* ABOUT THIS EXERCISE *
If you see a picture in the data below, omit it and copy the rest exactly.
[TASK INPUT Boundary: Start]
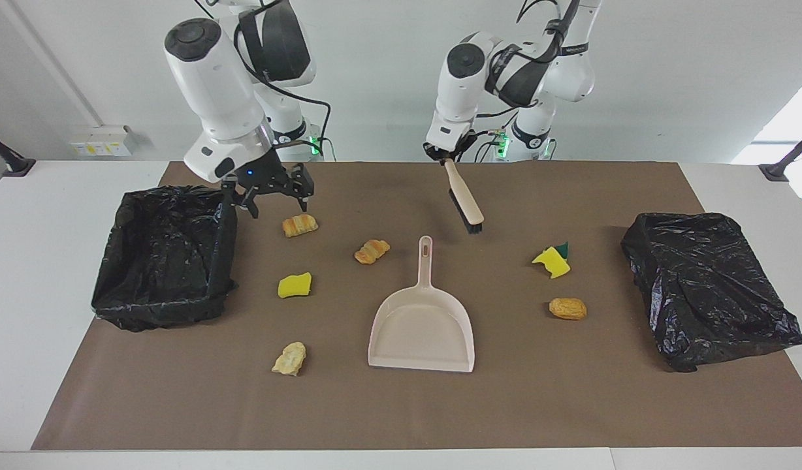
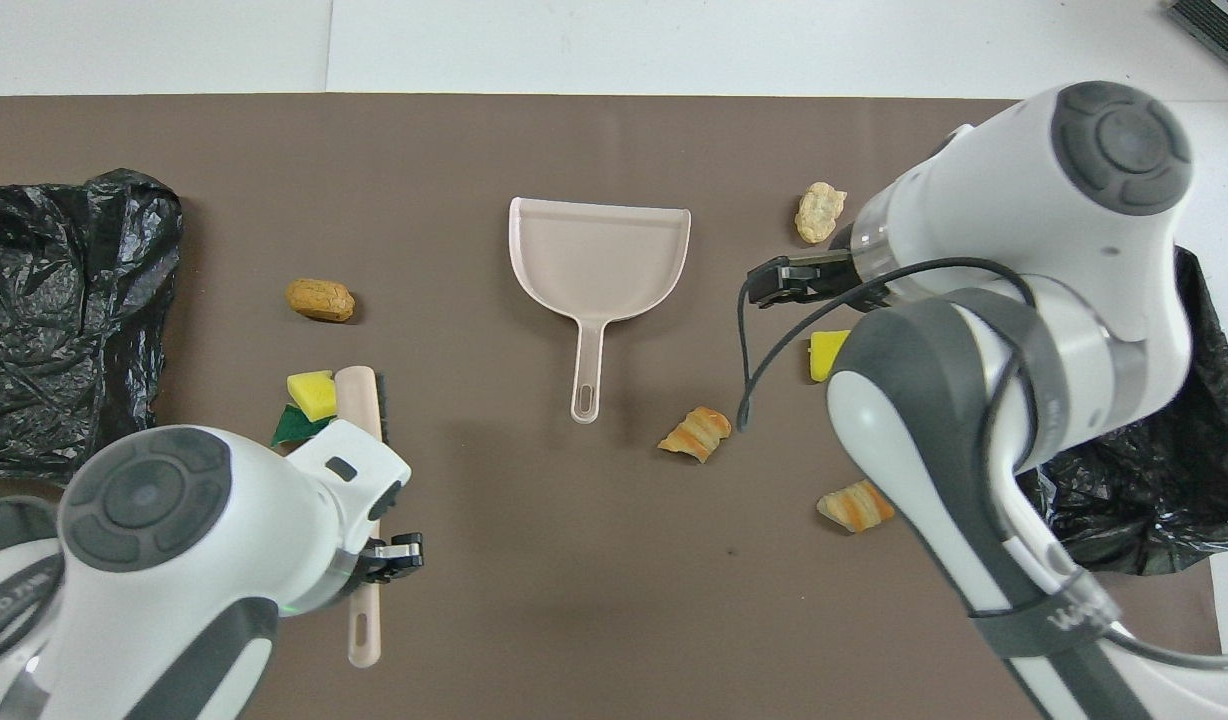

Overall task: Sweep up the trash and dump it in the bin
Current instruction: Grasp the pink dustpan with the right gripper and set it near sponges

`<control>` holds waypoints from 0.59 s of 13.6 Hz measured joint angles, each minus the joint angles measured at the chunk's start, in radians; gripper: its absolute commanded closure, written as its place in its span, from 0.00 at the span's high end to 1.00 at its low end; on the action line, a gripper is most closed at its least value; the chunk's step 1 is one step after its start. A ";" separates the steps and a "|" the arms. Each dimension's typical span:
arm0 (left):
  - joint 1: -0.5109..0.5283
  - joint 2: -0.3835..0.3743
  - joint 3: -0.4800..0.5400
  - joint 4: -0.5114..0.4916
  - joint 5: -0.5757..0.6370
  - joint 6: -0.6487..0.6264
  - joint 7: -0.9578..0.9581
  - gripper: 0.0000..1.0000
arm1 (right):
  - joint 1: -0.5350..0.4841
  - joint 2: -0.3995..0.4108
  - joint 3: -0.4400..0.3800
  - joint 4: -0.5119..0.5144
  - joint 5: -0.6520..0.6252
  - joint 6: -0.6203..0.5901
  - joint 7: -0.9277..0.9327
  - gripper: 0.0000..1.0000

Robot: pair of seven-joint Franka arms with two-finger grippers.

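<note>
Facing view first: the left pincer (image 1: 448, 155) is pinched tight on the handle of the beige brush (image 1: 464, 203), which hangs tilted with its bristles down, up in the air at about 1 o'clock from the dustpan (image 1: 422, 326) handle. The right pincer (image 1: 274, 196) has its fingers spread wide with nothing in them, hanging over the mat between the open black-lined bin (image 1: 166, 254) and the striped croissant piece (image 1: 300, 225). The trash is all loose on the brown mat (image 1: 571, 405) of the tabletop: a second croissant piece (image 1: 372, 251) at roughly 10 o'clock from the dustpan pan, a plain yellow sponge (image 1: 294, 285) at 9 o'clock, a pale bread lump (image 1: 289, 358) at about 8 o'clock, then a green-backed sponge (image 1: 552, 260) at 2 o'clock and a brown bread roll (image 1: 567, 308) at 3 o'clock. A crumpled black bag (image 1: 708, 287) sits at the left arm's end (looks closed over, can't see inside). Overhead view: the brush (image 2: 359, 420) covers part of the green-backed sponge (image 2: 310, 400), the roll (image 2: 319, 299) lies at 12 o'clock from that sponge, and the dustpan (image 2: 599, 255) is mid-mat, handle pointing at the robots. The right arm hides most of the yellow sponge (image 2: 826, 353); both croissant pieces (image 2: 696, 432) (image 2: 856, 505) and the bread lump (image 2: 820, 211) show clearly.
</note>
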State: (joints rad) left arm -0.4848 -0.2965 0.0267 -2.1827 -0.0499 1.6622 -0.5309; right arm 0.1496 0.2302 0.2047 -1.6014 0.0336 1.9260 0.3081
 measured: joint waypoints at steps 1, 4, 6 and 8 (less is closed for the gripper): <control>0.063 0.010 -0.001 0.000 0.017 0.000 0.078 0.00 | 0.040 0.018 0.001 0.000 -0.025 0.030 0.065 1.00; 0.240 0.041 0.000 0.002 0.055 0.024 0.294 0.00 | 0.152 0.083 0.002 0.000 -0.071 0.119 0.263 1.00; 0.321 0.054 0.000 0.003 0.060 0.068 0.370 0.00 | 0.219 0.147 0.002 0.001 -0.125 0.193 0.373 1.00; 0.364 0.065 -0.001 0.003 0.075 0.082 0.423 0.00 | 0.278 0.206 0.001 0.003 -0.185 0.247 0.470 1.00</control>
State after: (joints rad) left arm -0.1204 -0.2318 0.0261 -2.1800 0.0256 1.7441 -0.1074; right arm 0.4272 0.4359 0.2055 -1.5982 -0.1515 2.1730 0.7784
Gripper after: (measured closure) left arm 0.740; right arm 0.000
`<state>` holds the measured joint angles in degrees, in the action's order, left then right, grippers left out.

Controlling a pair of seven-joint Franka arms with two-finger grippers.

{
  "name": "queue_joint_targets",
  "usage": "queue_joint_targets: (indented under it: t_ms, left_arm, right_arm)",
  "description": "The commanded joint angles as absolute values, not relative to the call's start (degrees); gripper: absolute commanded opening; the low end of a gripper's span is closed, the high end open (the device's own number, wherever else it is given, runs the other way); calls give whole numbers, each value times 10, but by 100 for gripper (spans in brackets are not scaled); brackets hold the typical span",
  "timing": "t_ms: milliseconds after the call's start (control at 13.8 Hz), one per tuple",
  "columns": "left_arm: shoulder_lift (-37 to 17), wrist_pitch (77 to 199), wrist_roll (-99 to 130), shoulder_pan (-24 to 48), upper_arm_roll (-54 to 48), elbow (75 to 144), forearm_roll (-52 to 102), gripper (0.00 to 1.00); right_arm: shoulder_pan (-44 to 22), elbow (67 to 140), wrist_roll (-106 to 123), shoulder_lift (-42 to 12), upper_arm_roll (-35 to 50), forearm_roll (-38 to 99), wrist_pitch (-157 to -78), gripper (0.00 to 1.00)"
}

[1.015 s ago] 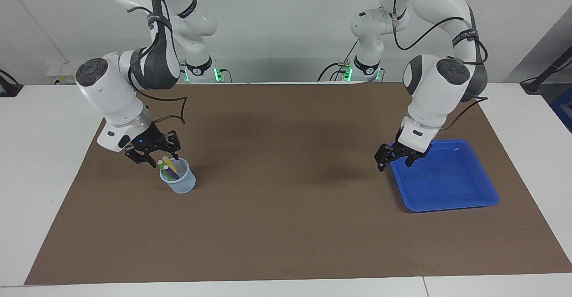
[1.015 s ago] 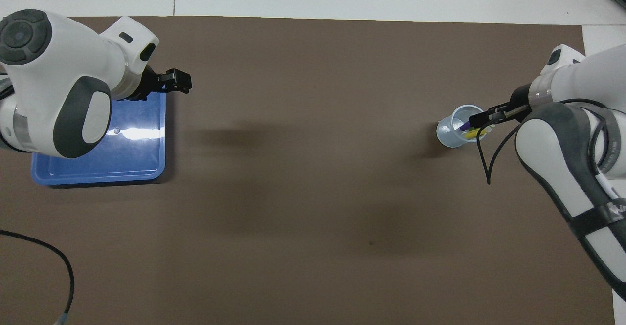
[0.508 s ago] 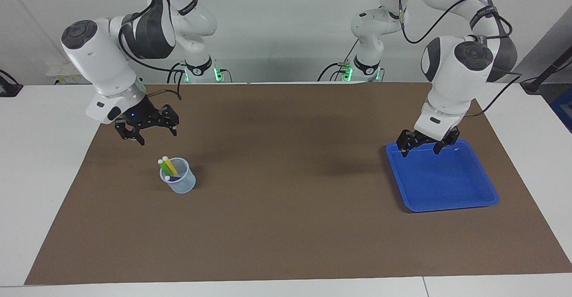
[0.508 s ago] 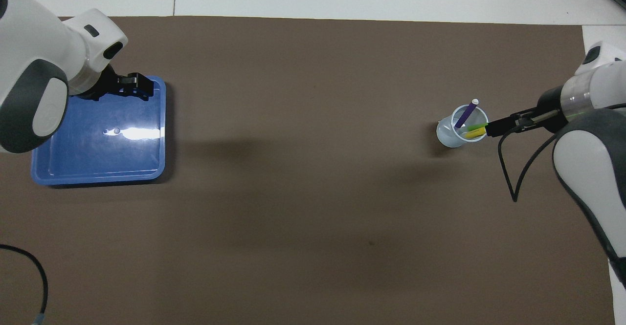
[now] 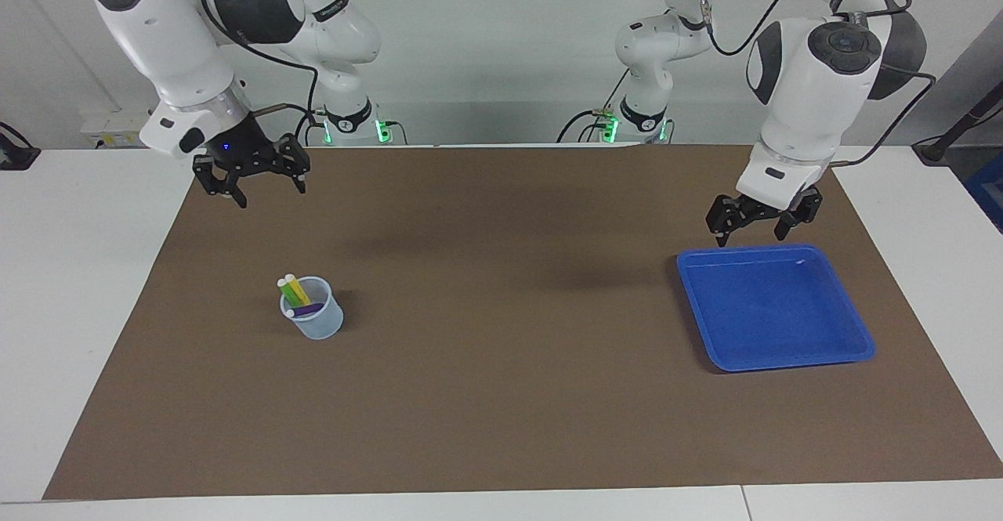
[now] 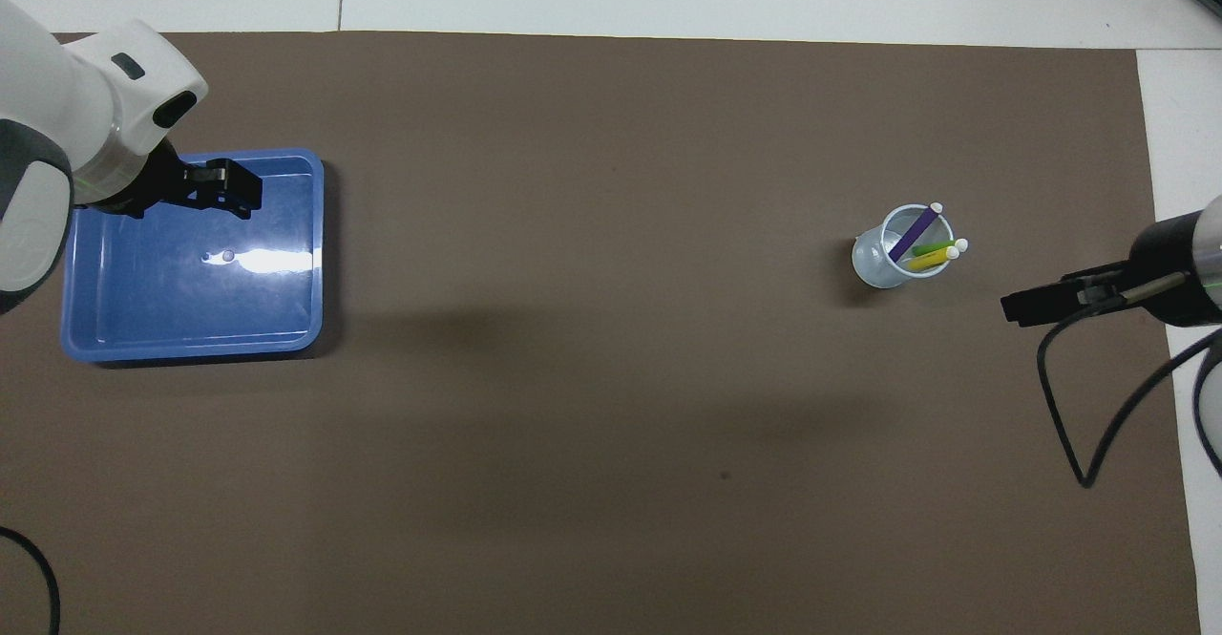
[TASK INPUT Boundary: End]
* YOUR SOLUTION *
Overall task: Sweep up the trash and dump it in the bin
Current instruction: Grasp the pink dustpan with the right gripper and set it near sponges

`<control>` holds waypoints from 0.59 s of 13.6 Hz measured joint angles, each minus the joint angles measured at the chunk's start, in radians; gripper: its absolute commanded closure, written as its place in its span, from 0.00 at the span's high end to 1.00 at its low end; on the action line, a gripper is most closed at its least value; the chunk's step 1 is one step after its start. A ";" separates the steps and a "|" the arms. Each dimension's typical span:
arm0 (left):
  - joint 1: -0.5109..0.5283
  - joint 2: -0.3835..0.3743
  - joint 3: -0.4800..0.5400
  - joint 4: -0.5114..0.4916
  - joint 5: -0.5757..0.6370
  - joint 6: -0.6487..0.6264
  - joint 7: -0.9578..0.9581
  - gripper: 0.0000..1.0000
arm1 (right):
  - joint 1: -0.5350..0.4841
  - joint 2: -0.3995..0.4108
  - joint 3: -0.4400..0.3800
  - joint 4: -0.5119..0.5144
  - joint 5: -0.6520..0.6252
  - joint 6: -0.6203..0.5901
  - joint 7: -0.9277..0.9327
  - gripper: 0.0000..1.0000

Robot: pair of seven-joint Franka arms with two-finger grippers.

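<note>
Facing view first: the left pincer (image 1: 448, 155) is pinched tight on the handle of the beige brush (image 1: 464, 203), which hangs tilted with its bristles down, up in the air at about 1 o'clock from the dustpan (image 1: 422, 326) handle. The right pincer (image 1: 274, 196) has its fingers spread wide with nothing in them, hanging over the mat between the open black-lined bin (image 1: 166, 254) and the striped croissant piece (image 1: 300, 225). The trash is all loose on the brown mat (image 1: 571, 405) of the tabletop: a second croissant piece (image 1: 372, 251) at roughly 10 o'clock from the dustpan pan, a plain yellow sponge (image 1: 294, 285) at 9 o'clock, a pale bread lump (image 1: 289, 358) at about 8 o'clock, then a green-backed sponge (image 1: 552, 260) at 2 o'clock and a brown bread roll (image 1: 567, 308) at 3 o'clock. A crumpled black bag (image 1: 708, 287) sits at the left arm's end (looks closed over, can't see inside). Overhead view: the brush (image 2: 359, 420) covers part of the green-backed sponge (image 2: 310, 400), the roll (image 2: 319, 299) lies at 12 o'clock from that sponge, and the dustpan (image 2: 599, 255) is mid-mat, handle pointing at the robots. The right arm hides most of the yellow sponge (image 2: 826, 353); both croissant pieces (image 2: 696, 432) (image 2: 856, 505) and the bread lump (image 2: 820, 211) show clearly.
</note>
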State: (joints rad) left arm -0.4848 -0.2965 0.0267 -2.1827 -0.0499 1.6622 -0.5309; right arm 0.1496 0.2302 0.2047 -1.6014 0.0336 1.9260 0.3081
 measured: joint waypoints at steps 1, 4, 6 and 8 (less is closed for the gripper): <control>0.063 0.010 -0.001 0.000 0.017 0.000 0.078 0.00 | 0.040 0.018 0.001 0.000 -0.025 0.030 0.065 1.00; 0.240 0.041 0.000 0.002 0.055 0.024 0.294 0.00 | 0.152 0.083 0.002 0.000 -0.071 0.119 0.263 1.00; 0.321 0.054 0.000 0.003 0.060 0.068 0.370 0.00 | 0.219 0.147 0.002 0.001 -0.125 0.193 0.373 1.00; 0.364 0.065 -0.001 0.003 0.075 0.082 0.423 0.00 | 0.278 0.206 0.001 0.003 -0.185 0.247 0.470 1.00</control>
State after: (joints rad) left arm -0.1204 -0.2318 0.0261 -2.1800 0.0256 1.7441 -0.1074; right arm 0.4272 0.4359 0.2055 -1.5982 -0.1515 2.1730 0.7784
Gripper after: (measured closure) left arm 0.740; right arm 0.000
`<state>` holds the measured joint angles in degrees, in the action's order, left then right, grippers left out.

Controlling a pair of seven-joint Franka arms with two-finger grippers.

{
  "name": "queue_joint_targets",
  "usage": "queue_joint_targets: (indented under it: t_ms, left_arm, right_arm)",
  "description": "The commanded joint angles as absolute values, not relative to the call's start (degrees); gripper: absolute commanded opening; the low end of a gripper's span is closed, the high end open (the device's own number, wherever else it is given, runs the other way); calls give whole numbers, each value times 10, but by 100 for gripper (spans in brackets are not scaled); brackets hold the typical span",
  "timing": "t_ms: milliseconds after the call's start (control at 13.8 Hz), one per tuple",
  "columns": "left_arm: shoulder_lift (-37 to 17), wrist_pitch (77 to 199), wrist_roll (-99 to 130), shoulder_pan (-24 to 48), upper_arm_roll (-54 to 48), elbow (75 to 144), forearm_roll (-52 to 102), gripper (0.00 to 1.00); right_arm: shoulder_pan (-44 to 22), elbow (67 to 140), wrist_roll (-106 to 123), shoulder_lift (-42 to 12), upper_arm_roll (-35 to 50), forearm_roll (-38 to 99), wrist_pitch (-157 to -78), gripper (0.00 to 1.00)"
}

[1.015 s ago] 
[1.015 s ago] 
[0.508 s ago] 
[0.508 s ago] 
[now] 
[now] 

The full output has already been given.